18年間務めた久米宏さんがご逝去されました。
心よりお悔やみ申し上げます。
久米宏さんの訃報に接し
一つの時代が終わったような気持ちになりました。
1985年に始まったニュースステーション
それまでにない新しい報道スタイルが注目を浴び
賛否両論ありながらも、新たな報道番組を確立していきました。
ニュースステーションが始まった頃
私は21歳。人生を模索中でした。
今はもうなくなっていると思いますが
当時の六本木にあったテレ朝の敷地内には
なんとも立派な古民家のような建物が残っていて
そこに毎日通いながら、当時の報道局社会部長のもとで契約スタッフとして働いていました。
その古民家の窓から見えるのどかな庭で
新しく始まるニュースステーションの
キャスター久米宏さんの撮影が行われていました。
成功するか否か
テレビ局にとっても久米さんにとっても
大きなチャレンジだったことでしょう。
ニュースステーションの開始と共に
六本木からアークヒルズへと一時期本社ビルが移ることになると
私が所属していた部署もニュースステーションの制作部と同じ地下のフロアーに移りました。
テレビ画面から伝わる雰囲気は
キャスターの小宮悦子さんなどの存在で
女性活躍のイメージがありましたが
制作スタッフは男性ばかりでした。
テレビから伝わるイメージと
現場は違うんだなと感じながらも
夢を託して真剣に闘っている
大人たちの真剣な姿に
すごいな!と感じました。
すでに「ぴったしカンカン」「ザ・ベストテン」などでの久米宏さんの司会者としての評価は高くありましたが、ニュース番組のキャスターを務める上で報道がショー化されていくことへの批判と共に、ジャーナリズムとしての視点への懸念も当初あったように思います。
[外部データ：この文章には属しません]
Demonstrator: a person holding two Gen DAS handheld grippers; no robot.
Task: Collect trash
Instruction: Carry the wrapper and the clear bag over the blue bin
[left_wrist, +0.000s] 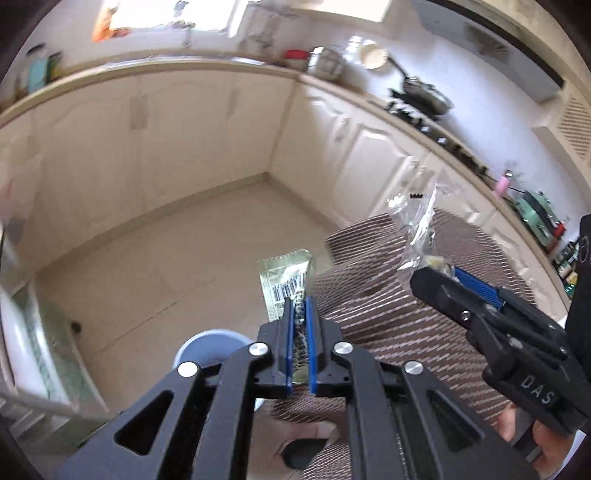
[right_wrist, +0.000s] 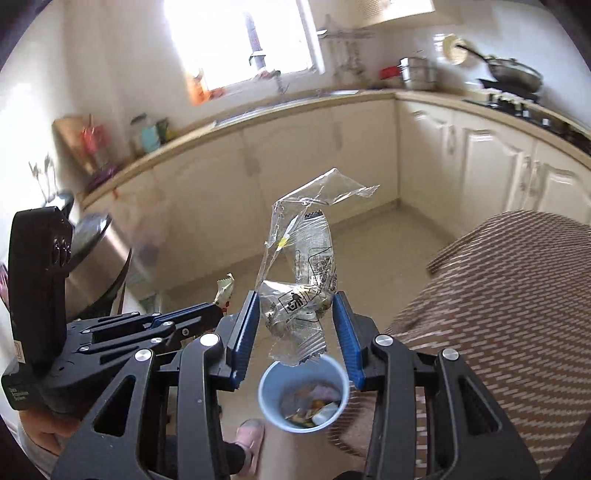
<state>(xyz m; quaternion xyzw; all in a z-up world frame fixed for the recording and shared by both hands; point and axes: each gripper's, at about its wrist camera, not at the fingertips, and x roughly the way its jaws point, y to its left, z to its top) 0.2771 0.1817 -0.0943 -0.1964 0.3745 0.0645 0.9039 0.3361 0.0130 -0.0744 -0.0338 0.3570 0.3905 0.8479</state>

しかし心配をよそに、久米さんの親しみやすいキャラクターと絶妙なトーク、視聴者目線でわかりやすくライブ感覚で伝える姿勢が視聴率を伸ばし、新しいニュース番組のあり方を作っていかれたように思います。
話術の巧みさと自分の才能に本人が甘えることなく、ものすごく勉強して、周りの批判を力に変えながら、魂を込めて覚悟して報道されていたのではないでしょうか。
当時、私がいた部署は他の番組のように日々何かがオンエアされるものではなく、当時の昭和天皇、皇后が亡くなった時、そして、大地震が起きた時などに備えての番組づくりでした。そうした時にはコマーシャルなしに番組を放映し続ける時間が定められていて、その時のための番組作りでした。
社会部長から、毎朝全ての大手新聞に目を通して、皇室に関する記事と反戦・反核に関する記事を切り抜きスクラップブックに貼って整理しておくように言われていました。
せめて、自分の仕事で切り抜いた記事だけでもちゃんと読んでおこうと思いながらスクラップブックに貼った記事の一つが、アメリカの平和学教授レイスロップご夫妻と国語教師の北浦葉子さんが「若者ボランティアいませんか?」と呼びかけている「ネバー・アゲイン・キャンペーン」の記事でした。
渡航費は自己負担で単身渡米し、アメリカの家庭にホームステイしながら、学校や教会でヒロシマ・ナガサキを伝える草の根ボランティアに関する草の根のボランティア活動の記事でした。
約1年間働いたお金で
ニュースステーションが始まった翌年の1986年秋
私は渡米しました。
あれから40年の月日が流れました。
ニュースステーションを去る時の
久米宏さんの最後の挨拶は
「民間放送というのは、かなり脆弱で弱くて、危険なものなんですけど。僕はこの民間放送が大好きというか、もう愛していると言ってもいいんです」「なぜかというと、日本の民間放送は原則として戦後に全て生まれました」「日本の民間放送、民放は戦争を知りません。国民を戦争に向かってミスリードしたという過去が、民間放送にはありません。これからもそういうことがないことを祈っております」
ご自身が去った後に懸念される
テレビへの最後のエールだったのでしょう。
時代は変わり、ネットの普及と共に
誰もが発信者となった今
率直に感じることは…
喋りの技術が巧みでなくてもいいから
権力にも、そして視聴者も、媚びない
心底ジャーナリズム魂を感じさせてくれる
大人の成熟した報道番組が見たいなと
久米宏さんが見たら
いいぞ!っと喜ぶような
そんな報道番組の出現を祈ります。